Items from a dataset
——————

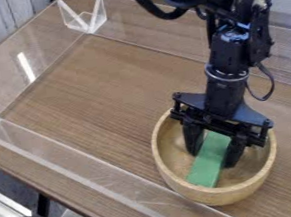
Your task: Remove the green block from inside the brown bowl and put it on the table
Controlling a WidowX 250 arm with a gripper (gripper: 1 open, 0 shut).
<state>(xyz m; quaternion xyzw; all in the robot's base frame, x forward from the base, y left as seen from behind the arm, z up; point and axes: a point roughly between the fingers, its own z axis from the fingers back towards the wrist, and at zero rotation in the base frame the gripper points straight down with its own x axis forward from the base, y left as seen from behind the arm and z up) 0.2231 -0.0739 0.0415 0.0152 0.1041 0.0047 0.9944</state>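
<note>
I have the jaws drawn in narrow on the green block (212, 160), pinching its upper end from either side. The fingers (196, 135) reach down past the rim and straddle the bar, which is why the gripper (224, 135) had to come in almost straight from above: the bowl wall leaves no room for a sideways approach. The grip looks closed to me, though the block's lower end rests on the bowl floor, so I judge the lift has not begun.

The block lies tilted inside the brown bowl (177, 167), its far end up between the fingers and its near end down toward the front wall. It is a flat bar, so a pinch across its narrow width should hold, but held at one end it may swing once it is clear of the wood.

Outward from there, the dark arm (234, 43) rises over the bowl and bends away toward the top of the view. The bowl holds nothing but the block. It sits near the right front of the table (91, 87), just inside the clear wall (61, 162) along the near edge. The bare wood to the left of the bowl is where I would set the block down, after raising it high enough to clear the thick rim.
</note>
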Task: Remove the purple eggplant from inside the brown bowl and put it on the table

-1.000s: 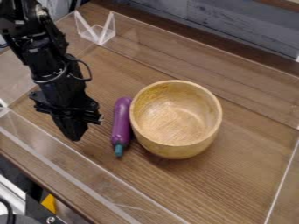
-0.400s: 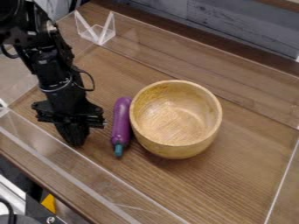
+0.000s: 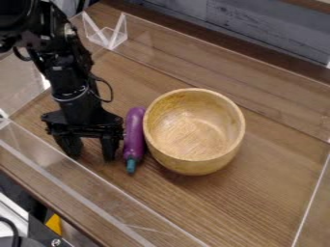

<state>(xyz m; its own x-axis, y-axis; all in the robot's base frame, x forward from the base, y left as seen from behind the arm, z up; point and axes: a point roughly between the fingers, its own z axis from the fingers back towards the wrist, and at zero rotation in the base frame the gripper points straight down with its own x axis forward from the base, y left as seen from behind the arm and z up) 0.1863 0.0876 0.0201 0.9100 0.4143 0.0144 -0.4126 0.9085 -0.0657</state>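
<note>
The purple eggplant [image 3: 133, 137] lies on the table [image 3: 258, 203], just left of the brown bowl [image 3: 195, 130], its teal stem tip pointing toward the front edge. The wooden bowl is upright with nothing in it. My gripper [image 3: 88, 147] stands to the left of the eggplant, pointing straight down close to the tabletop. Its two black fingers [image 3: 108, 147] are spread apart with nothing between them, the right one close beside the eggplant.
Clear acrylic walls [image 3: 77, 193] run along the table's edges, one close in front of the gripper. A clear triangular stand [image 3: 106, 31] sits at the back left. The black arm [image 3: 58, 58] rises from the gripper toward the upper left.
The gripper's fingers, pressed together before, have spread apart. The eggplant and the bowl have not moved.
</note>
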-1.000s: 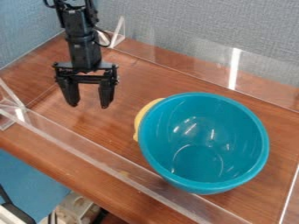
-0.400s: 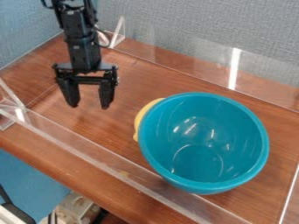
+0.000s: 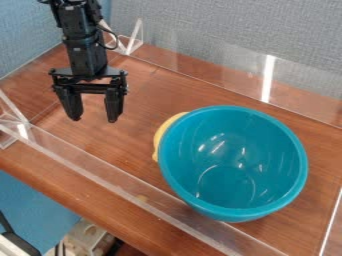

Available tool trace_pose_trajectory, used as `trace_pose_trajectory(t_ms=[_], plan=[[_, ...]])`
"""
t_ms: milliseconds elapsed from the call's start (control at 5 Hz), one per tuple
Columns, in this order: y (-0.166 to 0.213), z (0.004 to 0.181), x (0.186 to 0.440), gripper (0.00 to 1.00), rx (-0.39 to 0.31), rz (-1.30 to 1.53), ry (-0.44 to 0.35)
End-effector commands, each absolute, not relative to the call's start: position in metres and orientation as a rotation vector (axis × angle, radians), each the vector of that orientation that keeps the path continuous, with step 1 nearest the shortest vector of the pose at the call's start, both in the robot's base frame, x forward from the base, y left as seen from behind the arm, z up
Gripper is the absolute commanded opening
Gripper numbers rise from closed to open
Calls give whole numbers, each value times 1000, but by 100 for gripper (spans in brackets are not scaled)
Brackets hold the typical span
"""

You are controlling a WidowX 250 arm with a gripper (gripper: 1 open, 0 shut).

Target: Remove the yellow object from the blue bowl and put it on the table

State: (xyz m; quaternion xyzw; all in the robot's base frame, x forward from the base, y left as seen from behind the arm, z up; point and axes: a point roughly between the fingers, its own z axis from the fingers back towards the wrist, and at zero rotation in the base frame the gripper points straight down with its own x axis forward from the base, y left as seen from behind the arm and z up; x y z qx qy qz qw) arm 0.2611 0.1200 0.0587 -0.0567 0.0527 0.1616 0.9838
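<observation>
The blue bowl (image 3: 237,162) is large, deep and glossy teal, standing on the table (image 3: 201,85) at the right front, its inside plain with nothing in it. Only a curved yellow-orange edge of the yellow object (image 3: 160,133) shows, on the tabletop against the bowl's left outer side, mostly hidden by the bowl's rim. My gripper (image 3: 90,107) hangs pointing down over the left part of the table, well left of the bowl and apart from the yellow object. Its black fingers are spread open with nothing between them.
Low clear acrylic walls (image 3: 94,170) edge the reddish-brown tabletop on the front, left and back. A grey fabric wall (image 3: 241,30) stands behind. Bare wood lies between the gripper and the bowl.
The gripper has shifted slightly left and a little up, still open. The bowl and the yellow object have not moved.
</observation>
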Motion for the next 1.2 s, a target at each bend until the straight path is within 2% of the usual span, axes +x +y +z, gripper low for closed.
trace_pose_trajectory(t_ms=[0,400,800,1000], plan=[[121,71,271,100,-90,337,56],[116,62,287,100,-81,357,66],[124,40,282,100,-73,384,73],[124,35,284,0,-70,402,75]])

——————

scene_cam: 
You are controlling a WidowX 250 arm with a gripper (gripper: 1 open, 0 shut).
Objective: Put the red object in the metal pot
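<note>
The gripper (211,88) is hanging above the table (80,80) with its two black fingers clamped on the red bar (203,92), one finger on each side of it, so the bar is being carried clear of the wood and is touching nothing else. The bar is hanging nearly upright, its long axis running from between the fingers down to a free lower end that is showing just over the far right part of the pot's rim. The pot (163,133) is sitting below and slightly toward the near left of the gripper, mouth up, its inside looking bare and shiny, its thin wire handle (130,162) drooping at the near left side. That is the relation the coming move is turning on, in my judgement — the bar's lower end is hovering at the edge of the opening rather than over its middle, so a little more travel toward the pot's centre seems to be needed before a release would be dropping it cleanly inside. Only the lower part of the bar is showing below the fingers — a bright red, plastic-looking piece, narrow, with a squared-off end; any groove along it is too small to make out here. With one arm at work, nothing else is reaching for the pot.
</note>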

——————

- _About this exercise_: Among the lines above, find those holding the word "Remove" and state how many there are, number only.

- _Result_: 3